Forecasting Architecture

Overview

Varpulis implements pattern forecasting based on the Prediction Suffix Tree (PST) combined with the SASE NFA to form a Pattern Markov Chain (PMC). This enables the engine to predict whether a partially-matched complex event pattern will complete, and estimate when.

Reference: Complex Event Forecasting with Prediction Suffix Trees (Alevizos, Artikis, Paliouras -- arXiv:2109.00287)

Prediction Suffix Tree (PST)

The PST is a variable-order Markov model that learns conditional probability distributions over event types from the observed event stream. Unlike fixed-order Markov models, the PST adapts context depth to the data, using deeper context only where it provides statistically significant predictive power.

Structure

Each node in the tree represents a context (suffix of recent event types). The root represents the empty context (order-0 Markov). Children represent progressively longer contexts up to max_depth.

root (empty context)
├── A → P(next | ..., A)
│   ├── B,A → P(next | ..., B, A)
│   └── C,A → P(next | ..., C, A)
├── B → P(next | ..., B)
│   └── A,B → P(next | ..., A, B)
└── C → P(next | ..., C)

At each node, the tree stores:

Counts: how many times each next-symbol was observed after this context
Total: total observations at this node
Smoothed probability: P(s | context) = (count(s) + alpha) / (total + alpha * |alphabet|)

Laplace smoothing (parameter alpha) ensures all symbols have non-zero probability, preventing zero-probability transitions in the PMC.

Training

Batch training iterates over the input sequence. For each position i, it updates all suffix nodes of lengths 0..max_depth ending just before position i, incrementing the count for sequence[i].

Time complexity: O(n * d) where n is sequence length and d is max_depth.

Prediction

Given a context (recent event history), the PST walks the tree to find the longest matching suffix. It returns the smoothed probability distribution at that node. If the full context is not in the tree, it falls back to the longest available prefix, providing graceful degradation.

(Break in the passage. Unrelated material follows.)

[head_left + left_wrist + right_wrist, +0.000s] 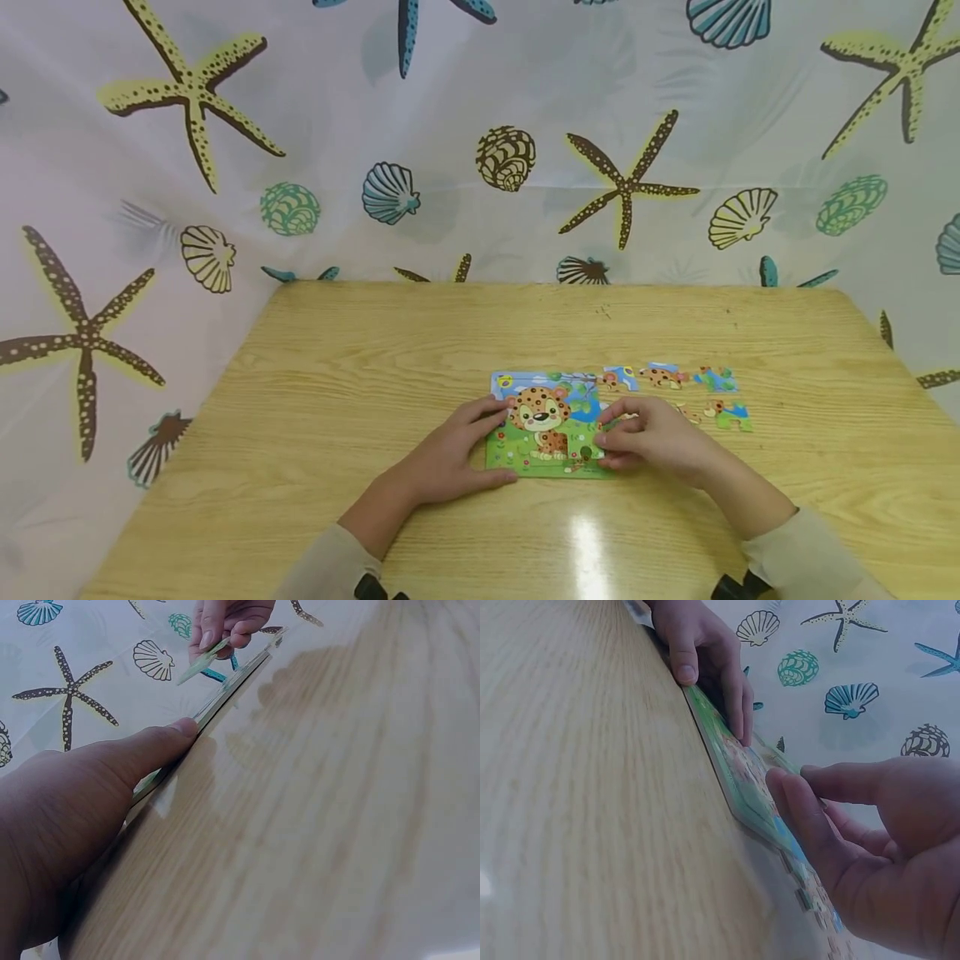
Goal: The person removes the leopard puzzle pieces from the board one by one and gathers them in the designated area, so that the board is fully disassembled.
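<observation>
In the head view a jigsaw puzzle board (542,472) with a spotted cub on green grass under a blue sky lies on the table. My left hand (459,450) rests at its left side, thumb along the lower left corner and fingertips on the picture. Thumb and fingers of my right hand (651,437) pinch a green puzzle piece (202,666) over the board's right part. The left wrist view shows this piece tilted and raised above the board's surface. Part of the board's right side is hidden behind the right hand.
Several loose puzzle pieces (717,379) lie in two rough rows to the right of the board, some partly behind the right hand. The wooden table (360,350) reaches back to a white cloth (442,100) printed with starfish and shells.
</observation>
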A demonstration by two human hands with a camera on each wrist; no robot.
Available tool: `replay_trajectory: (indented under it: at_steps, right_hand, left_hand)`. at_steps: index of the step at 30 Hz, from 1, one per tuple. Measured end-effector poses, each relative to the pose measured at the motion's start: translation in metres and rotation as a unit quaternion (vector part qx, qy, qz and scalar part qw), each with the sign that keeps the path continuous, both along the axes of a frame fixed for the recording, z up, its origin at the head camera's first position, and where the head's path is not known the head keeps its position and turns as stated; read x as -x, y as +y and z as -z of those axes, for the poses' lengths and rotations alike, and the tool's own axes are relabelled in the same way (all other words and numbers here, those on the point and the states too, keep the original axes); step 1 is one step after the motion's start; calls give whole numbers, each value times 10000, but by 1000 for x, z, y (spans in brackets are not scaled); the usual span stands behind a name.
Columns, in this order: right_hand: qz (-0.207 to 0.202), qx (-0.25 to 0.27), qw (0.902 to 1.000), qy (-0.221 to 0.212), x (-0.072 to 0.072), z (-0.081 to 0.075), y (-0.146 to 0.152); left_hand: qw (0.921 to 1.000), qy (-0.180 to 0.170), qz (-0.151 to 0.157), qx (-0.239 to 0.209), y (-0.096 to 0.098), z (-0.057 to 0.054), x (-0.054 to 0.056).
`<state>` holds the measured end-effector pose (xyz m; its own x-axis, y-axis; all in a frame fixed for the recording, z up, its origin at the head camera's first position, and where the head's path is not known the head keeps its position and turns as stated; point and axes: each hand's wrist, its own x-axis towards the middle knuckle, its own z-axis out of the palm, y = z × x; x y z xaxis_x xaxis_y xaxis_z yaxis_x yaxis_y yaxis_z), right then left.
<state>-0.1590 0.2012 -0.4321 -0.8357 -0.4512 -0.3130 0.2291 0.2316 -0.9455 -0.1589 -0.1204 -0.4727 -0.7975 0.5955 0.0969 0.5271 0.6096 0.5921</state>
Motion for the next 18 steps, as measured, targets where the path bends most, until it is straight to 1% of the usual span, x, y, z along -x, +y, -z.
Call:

Pattern Markov Chain (PMC)

The PMC combines the PST with the SASE NFA to forecast pattern completion. The NFA defines the structure of the pattern being matched (states, transitions, accept states), while the PST provides transition probabilities learned from the stream.

Construction

PMC = PST x NFA

The PMC is constructed from:

NFA transition structure: state -> { symbol -> next_state }
Accept states: the final states of the NFA
PST: provides P(symbol | context) for each transition
Configuration: confidence threshold, forecast horizon, warmup period

Forward Algorithm for Completion Probability

To compute the probability that a pattern will complete from the current NFA state, the PMC uses a value iteration approach on the product of the PST context and NFA states:

Initialize: P(accept_state) = 1.0, all others 0.0

Iterate: for each non-accept state s, compute:

P(s) = sum over transitions (s, symbol, s'):
    P(symbol | PST_context) * P(s')

Converge after max_simulation_steps iterations (default: 50)
Return P(current_state) clamped to [0.0, 1.0]

This gives a single scalar: the probability that the partially-matched pattern will eventually complete.

Waiting Time Estimation

Expected time to completion is estimated by:

BFS from current NFA state to find minimum transitions to accept
Divide by the sum of PST-predicted transition probabilities (progress rate)
Multiply by the exponentially-smoothed average inter-event time

expected_time = (min_transitions / progress_probability) * avg_inter_event_ns

Event Processing Pipeline

When PMC.process() is called with a new event:

Update inter-event timing (exponential moving average, alpha=0.05)
Update PST online via the OnlinePSTLearner
Suppress during minimum warmup (configurable, default 100 events)
Select best active run (most advanced NFA state)
Compute completion probability via forward algorithm (with early-exit convergence check)
Update prediction stability — sliding window of last 20 predictions, compute CV
Adaptive warmup gate — if enabled, extend warmup until predictions stabilize (CV < 0.15)
Track outcomes: compare active runs to previous snapshot; disappeared runs feed the conformal calibrator
Compute Hawkes-modulated probability (if enabled) via forward algorithm with intensity boosting
Compute conformal interval (if enabled): (lower, upper) from calibration history
Return ForecastResult with probability, confidence, expected time, state label, context depth, lower, upper

Hawkes Process Intensity Modulation

The PST alone is temporally blind: it sees only symbol order, not timing density. A burst of 5 vibration events in 10 seconds and 1 event per hour look identical. The Hawkes process tracks temporal intensity for each event type, boosting completion probability when relevant events cluster in time.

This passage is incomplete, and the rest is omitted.